Welcome to the forum.  First of all, being scared and overwhelmed is absolutely natural.  There is so much to take in, but you will get there.  This is also a time to concentrate on you - especially with the new baby coming.  Perhaps you could look at getting some sort of continuous glucose monitoring system.  You can get ones that work with your phone to alarm if your son goes low.  The dexcom certainly does this, although is not cheap.
Another great thing is coming on here. There are parents who know how you feel and can offer advice and support, there are loads of type 1s who live great lives and so you can slowly see that your son can and will be fine and happy.
Be kind to yourself and keep talking


----------



## NannyFacetime (Feb 4, 2019)

Thank you for replying so quickly!


----------



## SB2015 (Feb 5, 2019)

It is a lot to take in when first diagnosed, and a very steep learning curve.

One book that I would recommend is Type 1 Diabetes in Children, Adolescents and Young Adults, by Ragnar Hanas.  It is very clear, easy to understand, and regularly updated, so worth getting the latest edition.  11 years in I still find it useful.  It is well indexed so easy to use whenever I need that specific piece of info.

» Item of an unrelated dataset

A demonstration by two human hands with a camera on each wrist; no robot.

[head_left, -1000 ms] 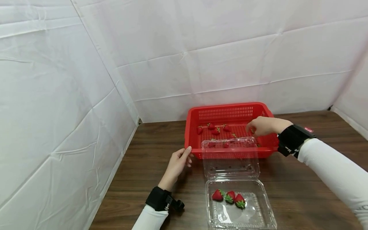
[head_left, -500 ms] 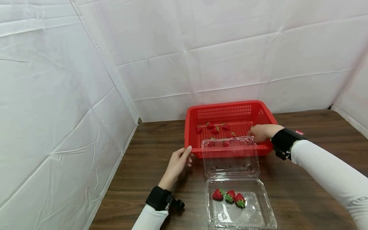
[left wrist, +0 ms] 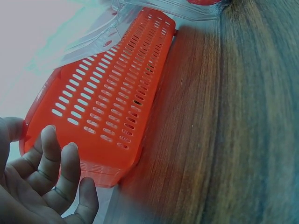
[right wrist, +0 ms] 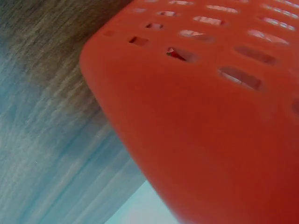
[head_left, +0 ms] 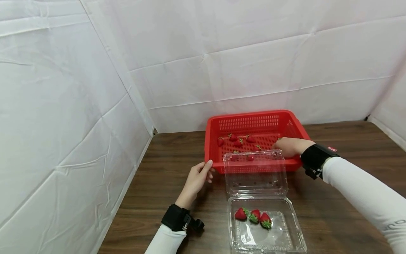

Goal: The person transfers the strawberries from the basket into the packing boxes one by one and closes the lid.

As Phoebe says, don’t forget to take care of yourself as well.  Use the specialist team at the hospital, that is what they are there for.  They will take you through things step by step and help you and your son get sorted in managing this.  I know it probably feels hard to believe at present but things that seem very difficult at present will just become part of your new normal life.  ( I liken it to learning to drive.  When I started I thought it was complicated to look in the mirror, change gear, ... Now that is just automatic)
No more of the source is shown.